Brief |
Give the data again exactly, stopping after the "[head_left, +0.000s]" line.

(Records from a collection)

┄┄┄┄┄┄┄┄┄┄

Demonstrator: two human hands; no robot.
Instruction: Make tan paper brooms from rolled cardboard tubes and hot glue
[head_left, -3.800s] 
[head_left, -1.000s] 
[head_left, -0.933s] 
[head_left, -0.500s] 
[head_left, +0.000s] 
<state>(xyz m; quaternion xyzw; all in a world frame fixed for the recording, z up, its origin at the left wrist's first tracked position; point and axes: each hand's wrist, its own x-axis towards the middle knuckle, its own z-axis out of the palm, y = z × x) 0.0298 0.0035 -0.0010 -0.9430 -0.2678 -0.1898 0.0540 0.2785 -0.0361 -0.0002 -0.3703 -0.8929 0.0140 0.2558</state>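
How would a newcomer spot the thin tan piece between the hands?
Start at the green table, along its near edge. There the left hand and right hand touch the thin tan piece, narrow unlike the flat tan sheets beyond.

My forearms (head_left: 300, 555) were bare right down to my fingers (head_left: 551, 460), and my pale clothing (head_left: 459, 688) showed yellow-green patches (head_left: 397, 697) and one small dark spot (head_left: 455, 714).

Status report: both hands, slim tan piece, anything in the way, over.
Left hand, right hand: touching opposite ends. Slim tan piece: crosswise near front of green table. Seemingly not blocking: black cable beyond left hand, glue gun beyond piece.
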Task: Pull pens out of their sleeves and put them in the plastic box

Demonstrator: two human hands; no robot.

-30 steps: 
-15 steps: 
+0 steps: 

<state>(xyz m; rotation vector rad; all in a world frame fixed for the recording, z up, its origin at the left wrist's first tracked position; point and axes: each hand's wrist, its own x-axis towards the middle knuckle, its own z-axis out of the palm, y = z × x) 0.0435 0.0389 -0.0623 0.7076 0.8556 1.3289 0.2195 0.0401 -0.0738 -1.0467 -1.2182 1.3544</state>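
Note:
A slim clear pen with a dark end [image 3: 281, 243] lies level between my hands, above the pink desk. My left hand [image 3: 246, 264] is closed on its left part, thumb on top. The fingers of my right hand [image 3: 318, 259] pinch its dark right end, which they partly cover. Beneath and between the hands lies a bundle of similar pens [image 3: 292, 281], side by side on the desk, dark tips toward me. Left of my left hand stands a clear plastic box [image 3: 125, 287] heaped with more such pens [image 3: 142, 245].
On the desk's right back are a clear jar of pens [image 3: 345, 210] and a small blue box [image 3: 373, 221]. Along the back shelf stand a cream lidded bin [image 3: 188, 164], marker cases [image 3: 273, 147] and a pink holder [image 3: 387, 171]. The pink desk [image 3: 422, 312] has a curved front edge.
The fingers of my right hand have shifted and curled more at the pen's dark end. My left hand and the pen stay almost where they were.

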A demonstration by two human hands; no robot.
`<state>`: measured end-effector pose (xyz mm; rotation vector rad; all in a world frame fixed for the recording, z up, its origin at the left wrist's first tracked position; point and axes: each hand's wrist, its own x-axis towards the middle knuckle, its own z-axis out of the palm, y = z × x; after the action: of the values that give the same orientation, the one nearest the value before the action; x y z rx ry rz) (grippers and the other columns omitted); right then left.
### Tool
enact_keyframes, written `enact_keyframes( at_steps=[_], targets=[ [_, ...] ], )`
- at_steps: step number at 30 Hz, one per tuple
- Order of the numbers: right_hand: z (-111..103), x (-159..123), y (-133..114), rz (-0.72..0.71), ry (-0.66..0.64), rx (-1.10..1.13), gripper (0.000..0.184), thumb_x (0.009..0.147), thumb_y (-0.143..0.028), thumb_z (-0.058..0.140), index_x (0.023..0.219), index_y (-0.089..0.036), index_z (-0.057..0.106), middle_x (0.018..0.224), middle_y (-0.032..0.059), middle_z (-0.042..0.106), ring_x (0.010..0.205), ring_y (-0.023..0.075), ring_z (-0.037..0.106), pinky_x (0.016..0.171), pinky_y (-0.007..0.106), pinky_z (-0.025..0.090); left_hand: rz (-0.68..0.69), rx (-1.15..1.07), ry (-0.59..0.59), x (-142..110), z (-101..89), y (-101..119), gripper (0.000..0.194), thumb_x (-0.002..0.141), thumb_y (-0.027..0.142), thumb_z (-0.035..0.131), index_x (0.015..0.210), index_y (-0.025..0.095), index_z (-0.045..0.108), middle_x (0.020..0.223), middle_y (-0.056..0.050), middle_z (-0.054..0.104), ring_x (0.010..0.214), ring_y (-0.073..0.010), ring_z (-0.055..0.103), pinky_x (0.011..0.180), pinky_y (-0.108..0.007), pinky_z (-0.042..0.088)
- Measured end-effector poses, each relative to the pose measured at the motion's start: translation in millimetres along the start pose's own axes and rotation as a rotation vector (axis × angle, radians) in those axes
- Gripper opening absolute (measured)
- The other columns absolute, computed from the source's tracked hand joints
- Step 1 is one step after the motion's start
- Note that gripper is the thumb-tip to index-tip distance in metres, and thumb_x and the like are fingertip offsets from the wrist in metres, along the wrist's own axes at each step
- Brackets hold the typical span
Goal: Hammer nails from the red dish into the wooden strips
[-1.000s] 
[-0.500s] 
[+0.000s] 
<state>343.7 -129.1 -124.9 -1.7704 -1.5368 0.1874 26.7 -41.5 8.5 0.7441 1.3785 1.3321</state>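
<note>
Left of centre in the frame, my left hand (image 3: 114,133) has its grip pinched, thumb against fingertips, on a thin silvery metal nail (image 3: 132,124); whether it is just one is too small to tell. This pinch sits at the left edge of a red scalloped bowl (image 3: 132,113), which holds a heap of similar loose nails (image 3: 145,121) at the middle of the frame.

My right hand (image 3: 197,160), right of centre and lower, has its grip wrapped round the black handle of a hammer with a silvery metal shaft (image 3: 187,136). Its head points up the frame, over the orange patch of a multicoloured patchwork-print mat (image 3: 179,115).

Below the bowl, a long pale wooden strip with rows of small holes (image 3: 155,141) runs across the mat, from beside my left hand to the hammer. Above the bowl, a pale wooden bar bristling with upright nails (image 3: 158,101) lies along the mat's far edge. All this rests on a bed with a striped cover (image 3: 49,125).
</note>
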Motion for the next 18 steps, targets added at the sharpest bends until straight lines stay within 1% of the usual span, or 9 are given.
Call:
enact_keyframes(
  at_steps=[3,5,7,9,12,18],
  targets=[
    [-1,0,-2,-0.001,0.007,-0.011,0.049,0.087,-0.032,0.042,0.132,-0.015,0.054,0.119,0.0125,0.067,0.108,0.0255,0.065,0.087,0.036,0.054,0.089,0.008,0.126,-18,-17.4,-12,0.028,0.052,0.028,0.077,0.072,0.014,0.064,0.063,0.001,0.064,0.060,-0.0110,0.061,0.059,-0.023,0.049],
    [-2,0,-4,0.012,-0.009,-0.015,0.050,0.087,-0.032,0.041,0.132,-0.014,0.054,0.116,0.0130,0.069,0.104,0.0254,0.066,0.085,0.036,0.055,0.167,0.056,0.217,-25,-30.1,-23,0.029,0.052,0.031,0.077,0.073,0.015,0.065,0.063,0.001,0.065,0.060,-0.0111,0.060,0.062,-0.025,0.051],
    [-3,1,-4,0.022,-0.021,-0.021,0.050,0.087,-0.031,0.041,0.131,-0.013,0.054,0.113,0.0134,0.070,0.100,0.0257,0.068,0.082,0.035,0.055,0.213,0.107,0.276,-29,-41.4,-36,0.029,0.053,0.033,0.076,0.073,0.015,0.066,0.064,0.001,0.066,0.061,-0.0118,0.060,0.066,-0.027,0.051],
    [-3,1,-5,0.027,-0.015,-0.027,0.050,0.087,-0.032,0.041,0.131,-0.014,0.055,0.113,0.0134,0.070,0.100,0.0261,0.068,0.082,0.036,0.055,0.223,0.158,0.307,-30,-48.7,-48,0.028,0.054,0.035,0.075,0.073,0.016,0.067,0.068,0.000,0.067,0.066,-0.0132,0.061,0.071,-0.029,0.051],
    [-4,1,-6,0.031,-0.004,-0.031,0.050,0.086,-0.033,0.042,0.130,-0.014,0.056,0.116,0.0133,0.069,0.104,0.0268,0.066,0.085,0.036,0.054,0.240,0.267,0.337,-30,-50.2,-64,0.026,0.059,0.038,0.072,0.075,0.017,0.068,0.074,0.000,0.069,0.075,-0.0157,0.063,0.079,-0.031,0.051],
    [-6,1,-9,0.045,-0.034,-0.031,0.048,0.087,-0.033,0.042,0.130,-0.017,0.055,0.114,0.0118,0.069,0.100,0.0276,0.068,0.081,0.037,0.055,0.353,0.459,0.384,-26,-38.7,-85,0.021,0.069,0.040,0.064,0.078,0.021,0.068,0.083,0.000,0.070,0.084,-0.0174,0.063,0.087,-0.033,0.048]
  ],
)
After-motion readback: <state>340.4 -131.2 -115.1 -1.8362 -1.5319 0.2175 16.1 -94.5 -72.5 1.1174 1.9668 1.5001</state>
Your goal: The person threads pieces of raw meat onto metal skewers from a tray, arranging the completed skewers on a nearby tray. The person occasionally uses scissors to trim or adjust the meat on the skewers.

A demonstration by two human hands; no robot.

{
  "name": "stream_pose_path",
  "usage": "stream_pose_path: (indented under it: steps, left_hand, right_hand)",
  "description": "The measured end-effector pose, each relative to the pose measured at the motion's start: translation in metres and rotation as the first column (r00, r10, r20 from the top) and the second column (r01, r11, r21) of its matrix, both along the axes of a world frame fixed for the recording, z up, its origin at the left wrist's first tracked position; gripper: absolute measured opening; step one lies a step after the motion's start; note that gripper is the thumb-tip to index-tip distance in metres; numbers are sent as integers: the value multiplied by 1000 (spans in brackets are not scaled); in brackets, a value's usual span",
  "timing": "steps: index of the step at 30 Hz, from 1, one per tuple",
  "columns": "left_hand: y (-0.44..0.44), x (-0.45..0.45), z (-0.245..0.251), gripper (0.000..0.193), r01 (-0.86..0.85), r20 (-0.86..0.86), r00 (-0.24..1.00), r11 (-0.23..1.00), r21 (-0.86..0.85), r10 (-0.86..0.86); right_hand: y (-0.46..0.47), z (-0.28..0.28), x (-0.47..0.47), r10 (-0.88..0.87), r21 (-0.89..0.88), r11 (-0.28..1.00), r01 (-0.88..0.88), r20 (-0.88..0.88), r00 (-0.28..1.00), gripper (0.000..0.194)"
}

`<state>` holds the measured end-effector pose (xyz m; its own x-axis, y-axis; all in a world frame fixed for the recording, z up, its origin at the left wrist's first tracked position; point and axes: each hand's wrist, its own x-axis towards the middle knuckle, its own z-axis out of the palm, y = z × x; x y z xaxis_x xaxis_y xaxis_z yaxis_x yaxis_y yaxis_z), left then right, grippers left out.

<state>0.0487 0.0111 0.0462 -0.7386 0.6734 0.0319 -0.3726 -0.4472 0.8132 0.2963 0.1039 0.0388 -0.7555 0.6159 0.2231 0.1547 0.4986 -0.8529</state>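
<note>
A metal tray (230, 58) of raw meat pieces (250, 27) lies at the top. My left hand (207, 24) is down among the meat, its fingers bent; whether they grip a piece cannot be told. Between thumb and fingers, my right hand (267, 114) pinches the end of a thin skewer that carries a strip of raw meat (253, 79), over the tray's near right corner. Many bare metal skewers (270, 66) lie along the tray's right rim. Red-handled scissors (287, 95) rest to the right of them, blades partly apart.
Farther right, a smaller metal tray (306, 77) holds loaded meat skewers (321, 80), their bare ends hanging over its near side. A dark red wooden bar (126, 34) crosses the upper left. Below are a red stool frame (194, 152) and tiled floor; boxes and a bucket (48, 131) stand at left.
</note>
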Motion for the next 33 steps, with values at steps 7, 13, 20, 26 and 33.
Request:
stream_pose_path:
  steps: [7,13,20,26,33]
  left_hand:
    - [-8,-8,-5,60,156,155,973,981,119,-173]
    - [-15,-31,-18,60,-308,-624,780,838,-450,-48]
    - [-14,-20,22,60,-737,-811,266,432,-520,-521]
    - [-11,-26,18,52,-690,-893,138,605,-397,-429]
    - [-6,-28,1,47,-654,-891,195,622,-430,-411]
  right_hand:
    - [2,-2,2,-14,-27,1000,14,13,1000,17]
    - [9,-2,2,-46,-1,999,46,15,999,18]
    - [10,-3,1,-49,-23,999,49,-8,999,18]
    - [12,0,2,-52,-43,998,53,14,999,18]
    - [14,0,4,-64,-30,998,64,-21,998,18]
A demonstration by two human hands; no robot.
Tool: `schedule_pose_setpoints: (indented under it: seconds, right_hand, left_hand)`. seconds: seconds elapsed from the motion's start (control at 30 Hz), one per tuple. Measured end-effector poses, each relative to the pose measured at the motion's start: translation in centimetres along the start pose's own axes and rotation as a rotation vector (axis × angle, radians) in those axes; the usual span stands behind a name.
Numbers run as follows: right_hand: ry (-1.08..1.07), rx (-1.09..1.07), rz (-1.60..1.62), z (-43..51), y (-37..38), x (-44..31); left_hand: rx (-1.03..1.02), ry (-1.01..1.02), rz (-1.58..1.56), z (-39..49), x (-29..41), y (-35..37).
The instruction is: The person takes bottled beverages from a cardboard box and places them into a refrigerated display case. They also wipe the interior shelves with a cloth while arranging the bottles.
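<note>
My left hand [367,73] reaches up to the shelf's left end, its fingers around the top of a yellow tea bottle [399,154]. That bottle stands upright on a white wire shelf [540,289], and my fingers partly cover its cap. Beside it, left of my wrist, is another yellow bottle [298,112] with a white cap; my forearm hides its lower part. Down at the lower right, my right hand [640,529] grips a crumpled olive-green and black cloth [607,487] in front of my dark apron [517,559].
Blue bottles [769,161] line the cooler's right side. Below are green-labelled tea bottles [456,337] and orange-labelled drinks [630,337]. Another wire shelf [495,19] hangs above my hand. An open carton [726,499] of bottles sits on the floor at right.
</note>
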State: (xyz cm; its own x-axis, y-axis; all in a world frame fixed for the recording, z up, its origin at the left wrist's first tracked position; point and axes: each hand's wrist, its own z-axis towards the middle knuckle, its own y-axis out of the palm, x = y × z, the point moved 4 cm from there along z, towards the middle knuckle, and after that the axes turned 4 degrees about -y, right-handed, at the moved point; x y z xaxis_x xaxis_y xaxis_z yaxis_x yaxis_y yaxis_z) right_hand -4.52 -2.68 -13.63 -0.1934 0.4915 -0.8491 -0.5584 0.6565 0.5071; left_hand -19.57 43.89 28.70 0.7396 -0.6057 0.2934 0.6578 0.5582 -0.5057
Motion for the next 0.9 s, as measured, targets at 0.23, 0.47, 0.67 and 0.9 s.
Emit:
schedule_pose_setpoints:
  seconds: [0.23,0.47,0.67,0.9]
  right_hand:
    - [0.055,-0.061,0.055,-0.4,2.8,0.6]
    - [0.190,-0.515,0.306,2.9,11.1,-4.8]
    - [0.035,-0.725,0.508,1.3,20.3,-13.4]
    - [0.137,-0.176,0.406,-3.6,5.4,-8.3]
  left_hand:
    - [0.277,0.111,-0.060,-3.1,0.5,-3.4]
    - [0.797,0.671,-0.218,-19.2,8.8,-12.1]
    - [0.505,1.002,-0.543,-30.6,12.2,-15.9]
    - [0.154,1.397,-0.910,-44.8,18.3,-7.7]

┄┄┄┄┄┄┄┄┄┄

Expected answer |
Demonstrator: two human hands; no robot.
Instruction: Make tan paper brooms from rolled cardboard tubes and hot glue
[head_left, -3.800s] 
[head_left, -1.000s] 
[head_left, -0.933s] 
[head_left, -0.500s] 
[head_left, +0.000s] 

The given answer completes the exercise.